*ABOUT THIS TASK*
Output the data below exactly, down to the last character.

*RECORDS SHOWN*

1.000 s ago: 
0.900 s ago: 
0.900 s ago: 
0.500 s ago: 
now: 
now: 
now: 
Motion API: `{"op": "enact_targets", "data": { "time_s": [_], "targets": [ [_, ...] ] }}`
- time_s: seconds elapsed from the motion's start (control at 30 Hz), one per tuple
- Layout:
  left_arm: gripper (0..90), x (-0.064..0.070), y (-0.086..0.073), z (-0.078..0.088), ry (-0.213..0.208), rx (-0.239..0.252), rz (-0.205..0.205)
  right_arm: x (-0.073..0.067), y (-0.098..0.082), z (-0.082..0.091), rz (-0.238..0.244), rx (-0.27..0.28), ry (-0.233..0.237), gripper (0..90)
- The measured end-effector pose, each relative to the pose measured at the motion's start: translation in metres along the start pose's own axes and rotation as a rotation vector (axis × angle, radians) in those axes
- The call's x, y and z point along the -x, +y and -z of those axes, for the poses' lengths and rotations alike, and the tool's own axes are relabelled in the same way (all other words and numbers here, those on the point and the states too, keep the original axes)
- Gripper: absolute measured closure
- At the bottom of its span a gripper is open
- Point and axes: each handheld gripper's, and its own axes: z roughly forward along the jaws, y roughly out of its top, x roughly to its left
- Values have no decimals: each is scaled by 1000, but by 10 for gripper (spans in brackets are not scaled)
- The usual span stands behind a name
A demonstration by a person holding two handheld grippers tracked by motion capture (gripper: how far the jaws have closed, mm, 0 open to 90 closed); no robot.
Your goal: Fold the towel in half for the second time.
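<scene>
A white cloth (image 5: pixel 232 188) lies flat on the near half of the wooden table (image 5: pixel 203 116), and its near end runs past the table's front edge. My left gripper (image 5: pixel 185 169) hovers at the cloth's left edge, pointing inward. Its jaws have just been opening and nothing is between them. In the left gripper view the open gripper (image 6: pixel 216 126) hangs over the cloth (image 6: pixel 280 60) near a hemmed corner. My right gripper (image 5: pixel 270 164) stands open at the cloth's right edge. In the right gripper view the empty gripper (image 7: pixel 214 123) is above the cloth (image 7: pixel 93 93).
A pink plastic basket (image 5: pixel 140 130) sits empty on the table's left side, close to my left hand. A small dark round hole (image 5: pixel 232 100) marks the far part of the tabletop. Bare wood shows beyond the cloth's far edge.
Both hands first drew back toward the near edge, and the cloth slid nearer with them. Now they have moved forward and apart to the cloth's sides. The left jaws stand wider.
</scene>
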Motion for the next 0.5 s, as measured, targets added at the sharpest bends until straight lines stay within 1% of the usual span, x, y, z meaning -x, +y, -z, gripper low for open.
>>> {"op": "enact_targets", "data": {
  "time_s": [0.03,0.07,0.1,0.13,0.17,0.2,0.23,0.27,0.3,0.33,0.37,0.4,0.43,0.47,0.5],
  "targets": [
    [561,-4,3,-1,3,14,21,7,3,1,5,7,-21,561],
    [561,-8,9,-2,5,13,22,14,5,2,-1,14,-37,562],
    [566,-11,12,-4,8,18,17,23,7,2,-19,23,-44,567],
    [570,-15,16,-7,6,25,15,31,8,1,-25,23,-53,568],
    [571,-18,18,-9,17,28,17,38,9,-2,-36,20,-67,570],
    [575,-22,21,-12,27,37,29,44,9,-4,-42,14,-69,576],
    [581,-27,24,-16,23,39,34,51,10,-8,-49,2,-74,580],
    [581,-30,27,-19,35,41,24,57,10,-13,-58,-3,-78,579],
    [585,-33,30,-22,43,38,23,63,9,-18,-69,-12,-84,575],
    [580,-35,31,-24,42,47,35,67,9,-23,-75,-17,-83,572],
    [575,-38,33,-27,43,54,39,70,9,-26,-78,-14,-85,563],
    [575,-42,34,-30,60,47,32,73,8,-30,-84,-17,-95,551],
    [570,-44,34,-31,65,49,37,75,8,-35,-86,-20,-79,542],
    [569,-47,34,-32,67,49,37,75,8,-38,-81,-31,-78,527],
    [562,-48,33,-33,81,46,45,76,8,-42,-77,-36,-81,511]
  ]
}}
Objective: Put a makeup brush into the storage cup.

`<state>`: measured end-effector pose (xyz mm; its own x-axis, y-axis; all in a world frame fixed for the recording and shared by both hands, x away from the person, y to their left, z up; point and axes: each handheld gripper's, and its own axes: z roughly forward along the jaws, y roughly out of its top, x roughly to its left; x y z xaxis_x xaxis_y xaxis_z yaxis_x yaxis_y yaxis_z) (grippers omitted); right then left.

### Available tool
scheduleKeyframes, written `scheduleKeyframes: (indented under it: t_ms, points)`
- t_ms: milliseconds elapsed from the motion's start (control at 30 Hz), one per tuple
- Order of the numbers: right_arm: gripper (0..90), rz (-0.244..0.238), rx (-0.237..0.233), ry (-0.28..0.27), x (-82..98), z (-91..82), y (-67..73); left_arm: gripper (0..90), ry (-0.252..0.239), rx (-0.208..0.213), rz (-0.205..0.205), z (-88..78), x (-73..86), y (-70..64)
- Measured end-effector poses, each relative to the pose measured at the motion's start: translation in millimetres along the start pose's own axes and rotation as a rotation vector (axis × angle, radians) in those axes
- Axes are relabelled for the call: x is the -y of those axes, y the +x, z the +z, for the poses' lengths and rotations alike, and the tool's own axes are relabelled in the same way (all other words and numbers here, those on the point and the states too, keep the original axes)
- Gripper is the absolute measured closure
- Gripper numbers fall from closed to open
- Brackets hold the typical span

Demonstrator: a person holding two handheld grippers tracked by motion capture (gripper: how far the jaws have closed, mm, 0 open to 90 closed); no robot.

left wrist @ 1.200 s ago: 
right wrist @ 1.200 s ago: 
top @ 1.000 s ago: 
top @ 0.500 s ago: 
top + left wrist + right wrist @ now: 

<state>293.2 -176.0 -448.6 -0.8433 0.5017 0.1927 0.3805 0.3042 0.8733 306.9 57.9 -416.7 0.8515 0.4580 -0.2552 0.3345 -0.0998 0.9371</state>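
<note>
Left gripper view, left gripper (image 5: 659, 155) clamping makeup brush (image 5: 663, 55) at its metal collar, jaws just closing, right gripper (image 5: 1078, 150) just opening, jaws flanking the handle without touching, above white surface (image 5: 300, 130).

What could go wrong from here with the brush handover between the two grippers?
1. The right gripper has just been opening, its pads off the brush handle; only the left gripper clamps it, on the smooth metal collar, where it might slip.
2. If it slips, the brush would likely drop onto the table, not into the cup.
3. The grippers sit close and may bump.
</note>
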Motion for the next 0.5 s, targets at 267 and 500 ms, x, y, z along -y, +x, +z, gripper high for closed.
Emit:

*OUTPUT FOR THIS EXERCISE*
1.000 s ago: 
0.900 s ago: 
0.900 s ago: 
0.500 s ago: 
now: 
now: 
now: 
Motion API: `{"op": "enact_targets", "data": { "time_s": [_], "targets": [ [_, ...] ] }}`
- time_s: seconds elapsed from the motion's start (control at 30 Hz), one per tuple
- Layout:
  left_arm: gripper (0..90), x (-0.064..0.070), y (-0.086..0.073), z (-0.078..0.088), ry (-0.213..0.208), rx (-0.239..0.252), rz (-0.205..0.205)
  right_arm: x (-0.073..0.067), y (-0.098..0.082), z (-0.082..0.091), rz (-0.238..0.244), rx (-0.27..0.28), ry (-0.233..0.237), gripper (0..90)
- The measured end-effector pose, each relative to the pose measured at the motion's start: translation in metres along the start pose's own axes and rotation as a rotation vector (axis × angle, radians) in those axes
- The call's x, y and z point along the -x, +y and -z of those axes, for the poses' lengths and rotations alike, and the tool's own axes are relabelled in the same way (all other words and numbers here, those on the point and the states too, keep the original axes)
- Gripper: absolute measured closure
- At the bottom of its span a gripper is open
- Point and axes: each handheld gripper's, and its own axes: z roughly forward along the jaws, y roughly out of its top, x roughly to its left
- Values have no decimals: each is scaled by 1000, but by 10 for gripper (spans in brackets are not scaled)
- The usual span stands behind a name
A demonstration by a person holding two handheld grippers tracked by motion capture (gripper: how far the jaws have closed, mm, 0 open to 90 closed); no robot.
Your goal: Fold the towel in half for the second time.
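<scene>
A white cloth (image 5: pixel 232 188) lies flat on the near half of the wooden table (image 5: pixel 203 116), and its near end runs past the table's front edge. My left gripper (image 5: pixel 185 169) hovers at the cloth's left edge, pointing inward. Its jaws have just been opening and nothing is between them. In the left gripper view the open gripper (image 6: pixel 216 126) hangs over the cloth (image 6: pixel 280 60) near a hemmed corner. My right gripper (image 5: pixel 270 164) stands open at the cloth's right edge. In the right gripper view the empty gripper (image 7: pixel 214 123) is above the cloth (image 7: pixel 93 93).
A pink plastic basket (image 5: pixel 140 130) sits empty on the table's left side, close to my left hand. A small dark round hole (image 5: pixel 232 100) marks the far part of the tabletop. Bare wood shows beyond the cloth's far edge.
Both hands first drew back toward the near edge, and the cloth slid nearer with them. Now they have moved forward and apart to the cloth's sides. The left jaws stand wider.
</scene>
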Motion for the next 0.5 s, as measured, targets added at the sharpest bends until straight lines stay within 1% of the usual span, x, y, z meaning -x, +y, -z, gripper low for open.
>>> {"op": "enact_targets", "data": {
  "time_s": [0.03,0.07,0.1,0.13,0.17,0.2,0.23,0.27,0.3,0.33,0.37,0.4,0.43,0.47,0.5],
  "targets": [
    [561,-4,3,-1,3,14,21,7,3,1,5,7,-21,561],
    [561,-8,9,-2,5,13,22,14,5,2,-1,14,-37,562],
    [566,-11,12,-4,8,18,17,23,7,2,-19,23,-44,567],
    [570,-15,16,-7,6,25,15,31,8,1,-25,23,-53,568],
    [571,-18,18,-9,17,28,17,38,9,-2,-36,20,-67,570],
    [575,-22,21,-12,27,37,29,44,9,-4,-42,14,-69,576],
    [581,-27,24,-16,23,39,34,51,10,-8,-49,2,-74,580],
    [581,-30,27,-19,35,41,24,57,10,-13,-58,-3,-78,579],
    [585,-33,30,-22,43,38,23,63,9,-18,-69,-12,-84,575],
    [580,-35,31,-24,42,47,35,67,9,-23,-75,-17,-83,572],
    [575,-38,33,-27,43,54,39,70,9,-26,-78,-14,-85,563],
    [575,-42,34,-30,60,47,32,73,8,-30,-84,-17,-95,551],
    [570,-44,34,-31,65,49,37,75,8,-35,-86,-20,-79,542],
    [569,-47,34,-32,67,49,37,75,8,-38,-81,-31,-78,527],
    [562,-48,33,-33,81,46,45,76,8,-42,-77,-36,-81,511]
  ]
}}
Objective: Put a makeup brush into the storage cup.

`<state>`: measured end-effector pose (xyz mm; its own x-axis, y-axis; all in a world frame fixed for the recording and shared by both hands, x away from the person, y to their left, z up; point and axes: each handheld gripper's, and its own axes: z roughly forward along the jaws, y roughly out of its top, x roughly to its left; x y z xaxis_x xaxis_y xaxis_z yaxis_x yaxis_y yaxis_z) (grippers omitted); right then left.

### Available tool
scheduleKeyframes, written `scheduleKeyframes: (indented under it: t_ms, points)`
- t_ms: milliseconds elapsed from the motion's start (control at 30 Hz), one per tuple
- Order of the numbers: right_arm: gripper (0..90), rz (-0.244..0.238), rx (-0.237..0.233), ry (-0.28..0.27), x (-82..98), z (-91..82), y (-67..73); left_arm: gripper (0..90), ry (-0.252..0.239), rx (-0.208..0.213), rz (-0.205..0.205), z (-88..78), x (-73..86), y (-70..64)
- Measured end-effector poses, each relative to the pose measured at the motion's start: translation in millimetres along the start pose's own axes and rotation as a rotation vector (axis × angle, radians) in those axes
- Axes are relabelled for the call: x is the -y of those axes, y the +x, z the +z, for the poses' lengths and rotations alike, and the tool's own axes are relabelled in the same way (all other words and numbers here, those on the point and the states too, keep the original axes)
- Gripper is the absolute measured closure
- Gripper numbers fall from closed to open
- Brackets hold the typical span

Demonstrator: a person holding two handheld grippers tracked by motion capture (gripper: how far the jaws have closed, mm, 0 open to 90 closed); no robot.

left wrist @ 1.200 s ago: 
right wrist @ 1.200 s ago: 
top @ 1.000 s ago: 
top @ 0.500 s ago: 
top + left wrist + right wrist @ now: 

<state>293.2 -176.0 -448.6 -0.8433 0.5017 0.1927 0.3805 0.3042 0.8733 306.9 57.9 -416.7 0.8515 0.4580 -0.2552 0.3345 -0.0998 0.9371</state>
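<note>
Left gripper view, left gripper (image 5: 659, 155) clamping makeup brush (image 5: 663, 55) at its metal collar, jaws just closing, right gripper (image 5: 1078, 150) just opening, jaws flanking the handle without touching, above white surface (image 5: 300, 130).

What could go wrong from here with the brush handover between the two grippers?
1. The right gripper has just been opening, its pads off the brush handle; only the left gripper clamps it, on the smooth metal collar, where it might slip.
2. If it slips, the brush would likely drop onto the table, not into the cup.
3. The grippers sit close and may bump.
</note>
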Motion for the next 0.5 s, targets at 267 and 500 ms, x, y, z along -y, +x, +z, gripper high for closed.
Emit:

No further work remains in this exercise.